The Destructive Power of One

Many leaders are slow to address people on their team who are “problems.” These employees can come in many forms - low performers, negative people, folks with an inadequate skill set, etc. The most detrimental type of "problem" employee is the one who is undermining the progress of the organization either overtly or covertly. Here are five examples of such employees.


The first is a woman hired to be the head of HR for an organization. While superficially, she appeared positive and a strong advocate for the organization's direction, in reality, she was incredibly destructive. She was paranoid and controlling of everyone around her. She was the cause of her team to turn over several times.
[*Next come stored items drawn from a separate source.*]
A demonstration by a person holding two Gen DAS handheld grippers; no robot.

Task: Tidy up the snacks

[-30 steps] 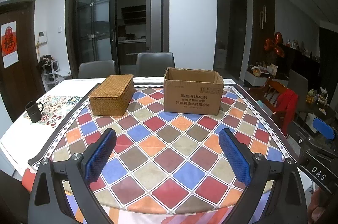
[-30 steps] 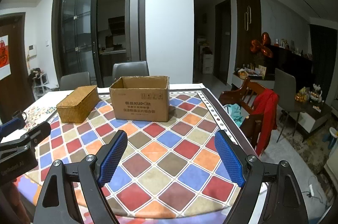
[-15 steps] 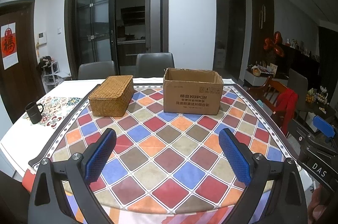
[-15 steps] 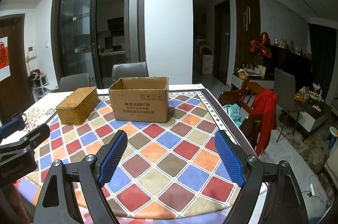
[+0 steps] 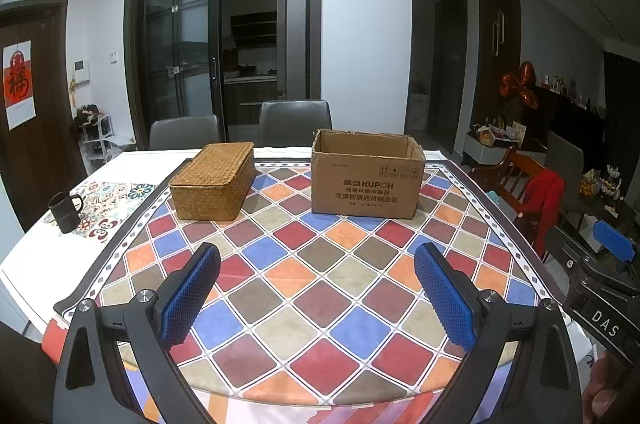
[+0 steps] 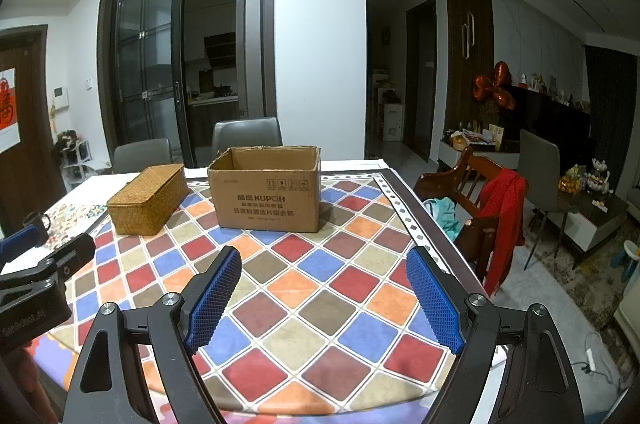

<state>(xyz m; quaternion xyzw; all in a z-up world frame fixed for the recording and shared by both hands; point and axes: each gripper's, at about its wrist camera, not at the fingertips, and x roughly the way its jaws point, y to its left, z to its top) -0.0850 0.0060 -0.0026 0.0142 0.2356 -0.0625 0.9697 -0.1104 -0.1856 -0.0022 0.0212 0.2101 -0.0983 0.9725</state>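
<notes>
Left wrist view: a dining room with dark glass sliding doors (image 5: 224, 39) behind a tabletop (image 5: 320, 288) covered in a cloth of red, blue, orange and brown diamonds. At its far side a lidded wicker basket (image 5: 214, 179) sits left of an open cardboard box (image 5: 366, 173), the two apart. The basket's long side runs away from the camera, angled slightly right; the box shows its wide printed face to the camera, opening upward. A black mug (image 5: 65, 212) stands at the far left edge. The left gripper (image 5: 318, 298) hangs over the near cloth, fingers (image 5: 192, 298) spread wide with nothing between them.

Right wrist view: the same tabletop (image 6: 320, 304), the basket (image 6: 149, 199) just left of the box (image 6: 266, 189), both well beyond the right gripper (image 6: 324, 300). Its fingers (image 6: 434, 304) stand wide apart and empty. A wooden chair with a red garment (image 6: 502, 220) stands to the right of the tabletop.
</notes>
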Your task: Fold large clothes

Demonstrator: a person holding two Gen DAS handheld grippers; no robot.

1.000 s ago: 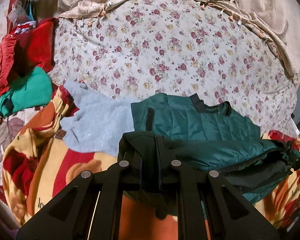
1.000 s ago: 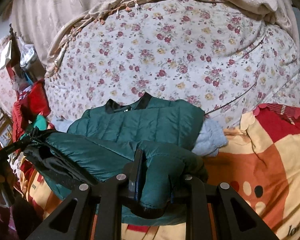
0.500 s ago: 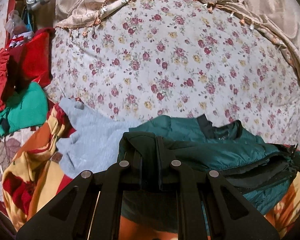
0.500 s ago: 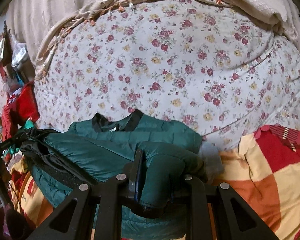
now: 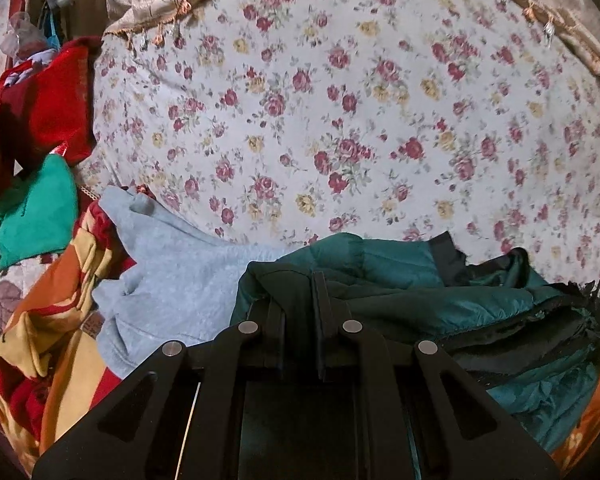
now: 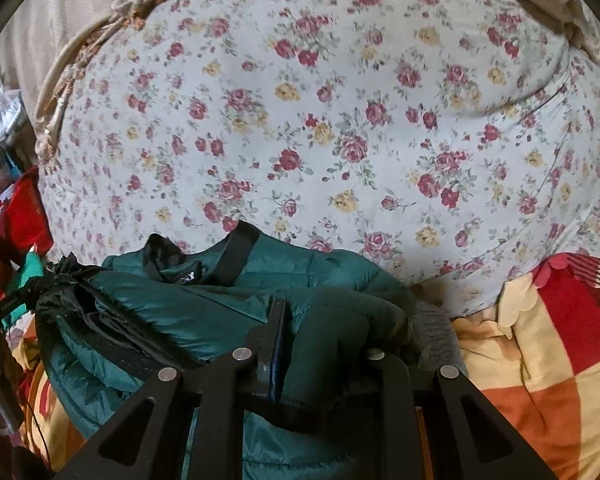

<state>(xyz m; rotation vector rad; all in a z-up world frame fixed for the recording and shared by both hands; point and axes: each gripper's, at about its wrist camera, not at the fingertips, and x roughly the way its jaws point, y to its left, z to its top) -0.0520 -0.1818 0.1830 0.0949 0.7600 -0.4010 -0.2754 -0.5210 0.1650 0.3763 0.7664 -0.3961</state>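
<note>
A bed fills both views, covered by a white floral quilt (image 5: pixel 340 120) with red and yellow roses. A beige fringed cloth (image 5: pixel 152 4) is bunched along the bed's far edge. Nearer the camera the bed carries a blanket (image 6: pixel 540 360) in red, orange and cream blocks. At the bed's left side lie a red garment (image 5: pixel 52 104) and a bright green garment (image 5: pixel 32 216), and a pale grey sweatshirt (image 5: pixel 172 280) rests on the blanket, just beside the jacket.

The dark green quilted jacket (image 5: pixel 400 264), with black collar and lining, lies doubled over on the blanket at the near edge of the floral quilt, its collar towards the quilt.

The left gripper (image 5: pixel 300 292) points downward at a slant and is clenched on a fold of the jacket's dark fabric, which bunches over its fingertips. The right gripper (image 6: pixel 320 320) points down at a similar slant and is clamped on a thick padded roll of the same jacket, the green fabric bulging between its fingers. In the right wrist view the left gripper's tip shows at the far left, with the jacket's edge stretched from it.
</note>
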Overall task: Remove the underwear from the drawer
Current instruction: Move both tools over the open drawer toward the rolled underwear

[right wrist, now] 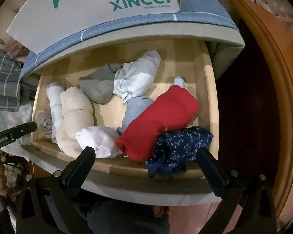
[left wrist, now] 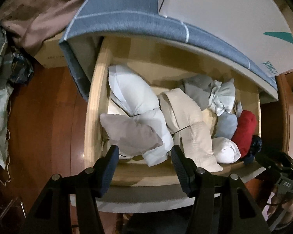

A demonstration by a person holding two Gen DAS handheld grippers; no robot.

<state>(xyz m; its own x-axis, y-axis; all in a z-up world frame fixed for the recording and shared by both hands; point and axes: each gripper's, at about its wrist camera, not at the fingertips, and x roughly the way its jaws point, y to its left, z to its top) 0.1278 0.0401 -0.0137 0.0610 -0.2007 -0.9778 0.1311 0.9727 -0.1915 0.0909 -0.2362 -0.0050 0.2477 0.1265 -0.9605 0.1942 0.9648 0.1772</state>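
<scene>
Drawer (right wrist: 209, 89) is pulled out, light wood, and stuffed with rolled-up underwear and socks. Both claws hang over its near edge, pointing pretty much straight down.

Left claw (left wrist: 144, 156) is spread wide with nothing in it. It's above the left end of the drawer, where a taupe roll (left wrist: 129, 134) sits on top of a long white roll (left wrist: 134, 99), and a cream roll (left wrist: 187, 120) lies just right of that. Fingers aren't touching any fabric as far as I can see.

Right claw (right wrist: 146, 152) is also wide and empty, over the right half. Between its fingers from its own camera: the red roll (right wrist: 162, 119), with a navy speckled piece (right wrist: 177, 146) bunched against the near wall, partly draped over the drawer front. A small white roll (right wrist: 99, 140) sits right by the left finger, but I can't tell if they touch. Further back there's a pale blue roll (right wrist: 134, 109), a grey piece (right wrist: 95, 87) and a crumpled light blue-and-white bundle (right wrist: 138, 76).

Above the drawer, the cabinet top has a blue checked cloth (right wrist: 195, 17) and a white XINCCI shoe box (right wrist: 99, 9) on it. Reddish wood floor (left wrist: 48, 107) to the left.
</scene>
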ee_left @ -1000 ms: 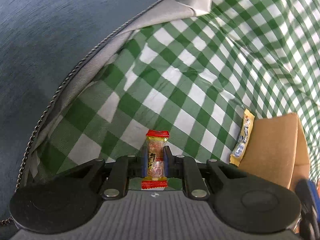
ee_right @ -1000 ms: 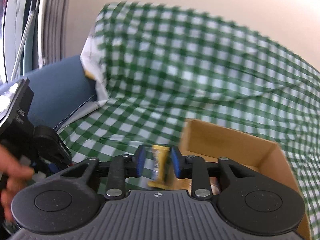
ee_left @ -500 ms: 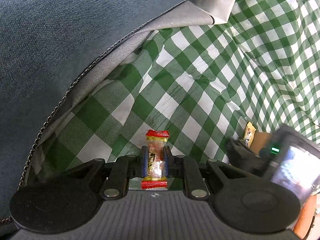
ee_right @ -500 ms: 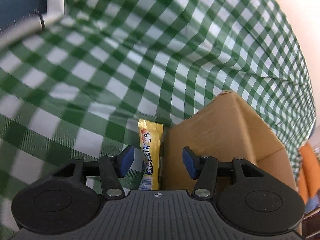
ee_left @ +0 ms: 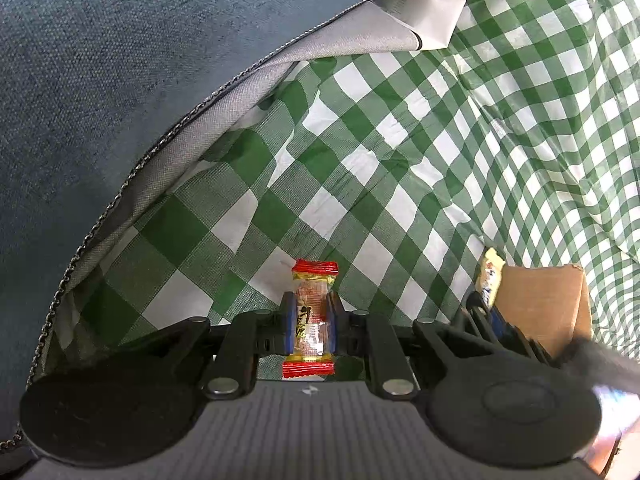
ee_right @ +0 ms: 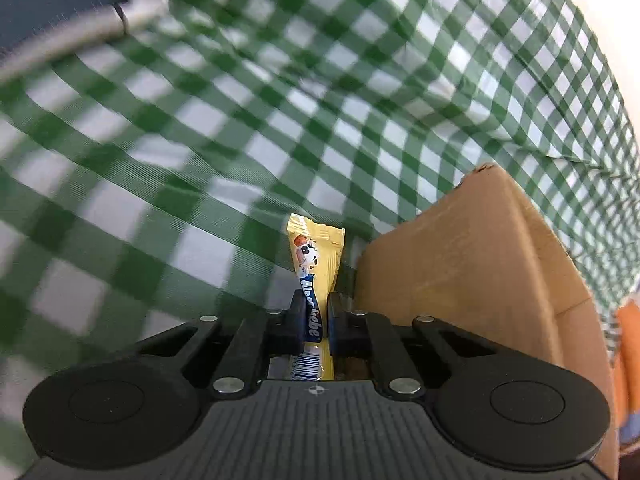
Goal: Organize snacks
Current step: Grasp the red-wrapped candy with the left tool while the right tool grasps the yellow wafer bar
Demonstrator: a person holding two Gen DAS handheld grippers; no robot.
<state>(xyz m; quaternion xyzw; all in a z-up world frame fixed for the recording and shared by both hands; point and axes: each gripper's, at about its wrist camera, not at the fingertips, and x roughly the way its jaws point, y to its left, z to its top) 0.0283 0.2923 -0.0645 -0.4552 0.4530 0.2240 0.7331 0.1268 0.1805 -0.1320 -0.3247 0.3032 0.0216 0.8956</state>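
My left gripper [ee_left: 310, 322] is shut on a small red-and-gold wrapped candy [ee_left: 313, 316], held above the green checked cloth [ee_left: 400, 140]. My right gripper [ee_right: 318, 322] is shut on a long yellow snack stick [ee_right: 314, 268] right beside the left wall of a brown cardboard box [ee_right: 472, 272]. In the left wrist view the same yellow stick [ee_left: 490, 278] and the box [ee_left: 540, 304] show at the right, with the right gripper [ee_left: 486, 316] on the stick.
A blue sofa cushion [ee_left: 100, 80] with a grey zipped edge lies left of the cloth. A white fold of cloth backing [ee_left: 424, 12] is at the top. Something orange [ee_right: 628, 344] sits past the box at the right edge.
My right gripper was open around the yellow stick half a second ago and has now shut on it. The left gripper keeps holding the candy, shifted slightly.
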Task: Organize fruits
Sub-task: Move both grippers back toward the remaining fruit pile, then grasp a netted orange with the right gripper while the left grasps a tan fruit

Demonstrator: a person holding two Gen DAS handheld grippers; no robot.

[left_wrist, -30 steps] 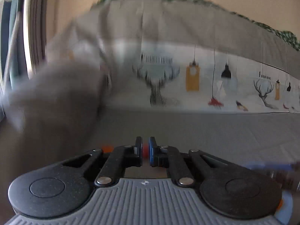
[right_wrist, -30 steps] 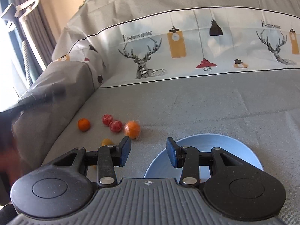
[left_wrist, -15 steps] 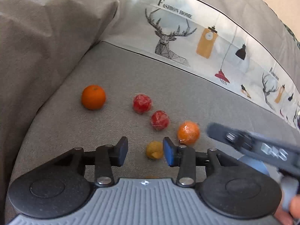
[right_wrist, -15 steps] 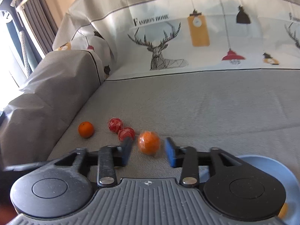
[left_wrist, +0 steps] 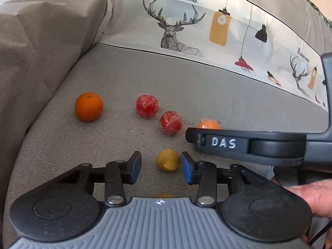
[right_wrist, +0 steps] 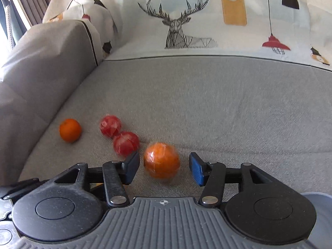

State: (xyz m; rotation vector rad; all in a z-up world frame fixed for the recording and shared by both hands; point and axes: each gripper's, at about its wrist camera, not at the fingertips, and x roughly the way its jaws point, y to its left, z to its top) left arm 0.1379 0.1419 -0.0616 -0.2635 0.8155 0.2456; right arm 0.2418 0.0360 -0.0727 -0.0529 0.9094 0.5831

She attempted to control the CEO and drove out most of the key leaders in the organization. Numerous people raised concerns about the legal function of her behavior.


A second example is a senior-level executive hired to run a large portion of the organization. While functionally strong and intelligent, people don’t want to work with him. His behavior can be volatile, and he comes across as condescending, and untrustworthy. He believes he should be the CEO and creates subterfuge behind the scenes.


A third example is a functional expert. This individual is considered bright and could be a rising star. The challenge is that she is extremely self-focused. She pulls a great deal of organizational energy towards her. She takes actions that should be positive and twists them, taking a negative stance and becoming very reactive. She has a connection with the prior CEO and board member. Her manager is a new manager and walks on eggshells around her partly due to the employee’s attack on some of the manager’s personal decisions, which were totally positive decisions! On paper, this person is average, but she has been become emboldened in her actions because people have accommodated all the drama she creates.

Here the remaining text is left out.